Health

CMS’s rural emergency hospital model does not complement some providers


The rural emergency hospital is the first new federal billing program since the critical access hospital model was introduced in 1997.

Senator Chuck Grassley (R-Iowa), who co-sponsor the law that led to the creation of the new program, hopes it will prevent hospital closures from decimating the local economy and forcing patients to travel. further to be cared for. About 140 rural hospitals have closed or converted into outpatient-only facilities in the past 12 years, with more than 40 closed since 2019, according to data from the University of North Carolina.

Under the CMS 2023 Future Outpatient Billing System final rule issued in November outlining the specifics of the model, rural emergency hospitals will eliminate patient beds. inpatient in exchange for a 5% increase in Medicare outpatient reimbursement and an average base fee payment of $3.3 million a year.

Converted hospitals should always have their clinicians on duty, staff their emergency departments 24 hours a day, implement a quality assurance and performance improvement program, and have an average length of hospital stay per patient. patient for less than 24 hours and maintain an infection prevention program. States must also pass legislation to register and license converted facilities.

Kansas, Nebraska and South Dakota have passed such legislation allowing hospitals to convert. As of last week, several Texas hospitals hoping for transition are waiting for Governor Greg Abbott (R) to implement an emergency rule to speed up the process.

Rural hospitals with fewer than 50 beds enrolled in Medicare as of December 27, 2020, are eligible, totaling about 1,400 facilities nationwide. But a 2021 summary from the North Carolina Rural Health Research Program predicted about 68 conversions. Industry observers say that number may have dropped.

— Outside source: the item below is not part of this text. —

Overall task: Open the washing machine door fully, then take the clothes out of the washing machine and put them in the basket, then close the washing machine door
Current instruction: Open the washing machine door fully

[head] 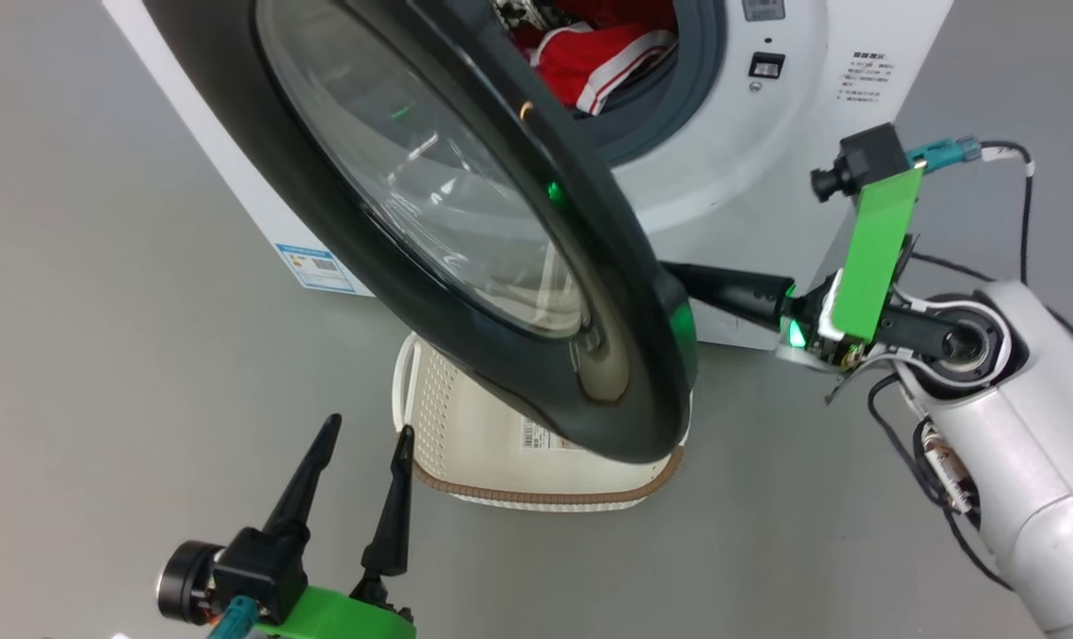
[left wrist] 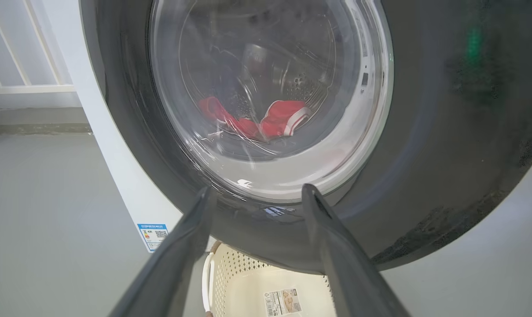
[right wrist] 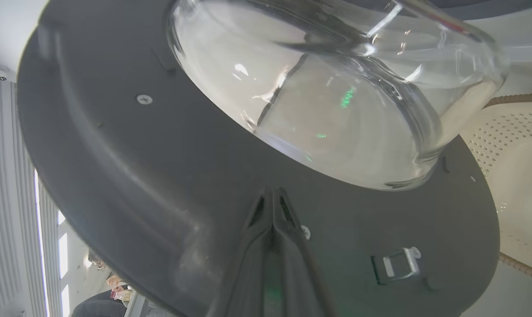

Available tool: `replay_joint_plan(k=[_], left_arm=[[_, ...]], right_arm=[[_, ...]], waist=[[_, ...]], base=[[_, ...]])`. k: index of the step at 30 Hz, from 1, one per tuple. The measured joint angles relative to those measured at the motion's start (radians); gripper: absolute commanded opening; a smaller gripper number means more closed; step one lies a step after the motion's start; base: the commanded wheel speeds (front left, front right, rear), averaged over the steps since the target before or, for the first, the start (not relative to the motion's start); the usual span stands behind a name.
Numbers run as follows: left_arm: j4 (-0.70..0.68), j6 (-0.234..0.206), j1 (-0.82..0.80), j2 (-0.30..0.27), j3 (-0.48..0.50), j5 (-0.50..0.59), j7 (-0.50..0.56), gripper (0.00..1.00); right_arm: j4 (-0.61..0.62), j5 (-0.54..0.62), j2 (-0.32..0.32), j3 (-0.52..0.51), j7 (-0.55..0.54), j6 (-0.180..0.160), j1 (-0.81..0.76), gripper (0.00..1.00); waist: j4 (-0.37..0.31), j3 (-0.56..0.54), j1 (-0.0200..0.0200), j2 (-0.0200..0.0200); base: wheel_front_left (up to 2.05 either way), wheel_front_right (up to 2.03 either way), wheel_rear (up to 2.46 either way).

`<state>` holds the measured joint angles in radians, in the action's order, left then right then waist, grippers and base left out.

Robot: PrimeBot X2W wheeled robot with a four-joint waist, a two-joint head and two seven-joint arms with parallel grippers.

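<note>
Currently you're on the first step: the door (head: pixel 500 364) stands part open over the basket (head: pixel 492 444), and the red clothes (head: pixel 589 62) lie inside the washing machine (head: pixel 749 177). Your right gripper (right wrist: pixel 272 198), fingers shut and empty, is set against the door's inner face; the right wrist view gives that contact, which the rim hides in the head view. Your left gripper (head: pixel 367 430) hangs wide open, empty. Next, push the door wider.

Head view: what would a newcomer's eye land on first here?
The big black-rimmed washing machine door dominates, standing partly open across the middle above the cream basket on the floor. Behind it, red clothes lie inside the washing machine at the top. The right gripper, shut, meets the door's edge from the right.
</note>
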<state>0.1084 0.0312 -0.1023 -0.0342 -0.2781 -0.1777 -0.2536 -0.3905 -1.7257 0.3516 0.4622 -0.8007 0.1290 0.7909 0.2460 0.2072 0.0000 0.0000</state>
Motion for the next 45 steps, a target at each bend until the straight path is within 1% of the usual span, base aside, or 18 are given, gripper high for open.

The program’s appeal has been limited by the potential loss of $340 billion in drug and swing bed discount sales, along with concerns about public perception of the removal of inpatient services.

“The final version of the law brought relief to a very large number of people,” said Travis Lloyd, healthcare attorney with the law firm Bass Berry & Sims who specializes in healthcare management issues. limited hospitals. “It’s not the broad-based antidote that rural hospitals need to change their closing trajectory.”

Before CMS issues a final rule, rural hospitals hope the agency will include provisions that would allow them to maintain revenue under the 340B program, which allows some hospitals to serve the community. Low-income co-workers buy outpatient drugs at a significant discount. The agency said in the final rule that it had no statutory authority to include those provisions, meaning Congress would have to pass another law. Transforming critical outreach hospitals will also have to sacrifice their cost-based reimbursement.